===== Dataset section =====

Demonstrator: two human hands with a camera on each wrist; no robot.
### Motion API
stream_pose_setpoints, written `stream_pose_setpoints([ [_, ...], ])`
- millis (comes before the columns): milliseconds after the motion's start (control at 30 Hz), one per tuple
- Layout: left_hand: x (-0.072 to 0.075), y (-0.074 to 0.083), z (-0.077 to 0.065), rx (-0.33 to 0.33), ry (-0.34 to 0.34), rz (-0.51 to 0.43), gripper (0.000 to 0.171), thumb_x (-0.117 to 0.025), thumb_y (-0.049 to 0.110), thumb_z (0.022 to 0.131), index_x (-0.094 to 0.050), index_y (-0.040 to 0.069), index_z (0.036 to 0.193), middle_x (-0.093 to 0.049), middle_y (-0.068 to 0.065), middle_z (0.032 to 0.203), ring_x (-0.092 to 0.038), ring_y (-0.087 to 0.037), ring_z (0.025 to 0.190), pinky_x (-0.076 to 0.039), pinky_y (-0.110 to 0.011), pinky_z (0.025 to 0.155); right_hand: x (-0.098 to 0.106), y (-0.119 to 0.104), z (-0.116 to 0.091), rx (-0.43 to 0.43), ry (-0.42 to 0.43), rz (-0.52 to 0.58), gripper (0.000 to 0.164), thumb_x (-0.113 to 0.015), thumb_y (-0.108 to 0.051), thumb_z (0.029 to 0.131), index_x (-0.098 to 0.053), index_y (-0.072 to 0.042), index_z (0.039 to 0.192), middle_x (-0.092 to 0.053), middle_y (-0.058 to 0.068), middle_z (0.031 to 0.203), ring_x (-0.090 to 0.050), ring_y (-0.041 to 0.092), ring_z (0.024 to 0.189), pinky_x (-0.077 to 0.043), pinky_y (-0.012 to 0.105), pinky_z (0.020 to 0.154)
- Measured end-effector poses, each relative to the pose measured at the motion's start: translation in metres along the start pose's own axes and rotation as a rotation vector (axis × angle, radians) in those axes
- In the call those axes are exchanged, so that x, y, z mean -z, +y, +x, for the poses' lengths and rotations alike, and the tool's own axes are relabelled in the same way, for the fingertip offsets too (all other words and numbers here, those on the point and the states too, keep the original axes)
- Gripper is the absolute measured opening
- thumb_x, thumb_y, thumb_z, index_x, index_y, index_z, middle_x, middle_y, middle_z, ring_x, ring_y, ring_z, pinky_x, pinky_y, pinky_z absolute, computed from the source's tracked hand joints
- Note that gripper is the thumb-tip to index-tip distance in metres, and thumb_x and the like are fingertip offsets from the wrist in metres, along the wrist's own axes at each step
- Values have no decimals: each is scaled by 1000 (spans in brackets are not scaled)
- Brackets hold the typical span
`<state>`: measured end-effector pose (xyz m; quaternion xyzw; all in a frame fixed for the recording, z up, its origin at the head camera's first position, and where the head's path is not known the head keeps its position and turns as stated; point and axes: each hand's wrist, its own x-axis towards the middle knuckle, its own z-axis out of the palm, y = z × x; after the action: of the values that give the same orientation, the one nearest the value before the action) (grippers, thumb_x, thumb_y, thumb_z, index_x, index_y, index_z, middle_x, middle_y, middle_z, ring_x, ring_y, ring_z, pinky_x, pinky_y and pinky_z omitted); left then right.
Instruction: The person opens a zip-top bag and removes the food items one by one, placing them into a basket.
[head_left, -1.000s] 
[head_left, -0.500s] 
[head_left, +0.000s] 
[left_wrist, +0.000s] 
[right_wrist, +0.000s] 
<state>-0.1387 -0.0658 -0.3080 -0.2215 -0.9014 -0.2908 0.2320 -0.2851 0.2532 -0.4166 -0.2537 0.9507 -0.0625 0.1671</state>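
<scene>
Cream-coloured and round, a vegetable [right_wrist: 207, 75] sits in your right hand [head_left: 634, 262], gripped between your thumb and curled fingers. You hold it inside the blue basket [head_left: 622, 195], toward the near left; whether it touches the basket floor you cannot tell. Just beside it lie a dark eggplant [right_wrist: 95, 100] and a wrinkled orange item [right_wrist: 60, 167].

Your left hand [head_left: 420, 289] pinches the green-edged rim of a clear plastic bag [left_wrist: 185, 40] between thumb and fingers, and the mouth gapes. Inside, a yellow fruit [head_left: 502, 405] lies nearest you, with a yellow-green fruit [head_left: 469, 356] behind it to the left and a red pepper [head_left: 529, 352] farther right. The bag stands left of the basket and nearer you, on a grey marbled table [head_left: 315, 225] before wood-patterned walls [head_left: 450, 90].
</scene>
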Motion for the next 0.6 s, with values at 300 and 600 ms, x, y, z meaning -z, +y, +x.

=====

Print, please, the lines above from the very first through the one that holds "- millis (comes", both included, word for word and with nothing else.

Demonstrator: two human hands with a camera on each wrist; no robot.
### Motion API
stream_pose_setpoints, written `stream_pose_setpoints([ [_, ...], ])`
- millis (comes before the columns): milliseconds after the motion's start (control at 30 Hz), one per tuple

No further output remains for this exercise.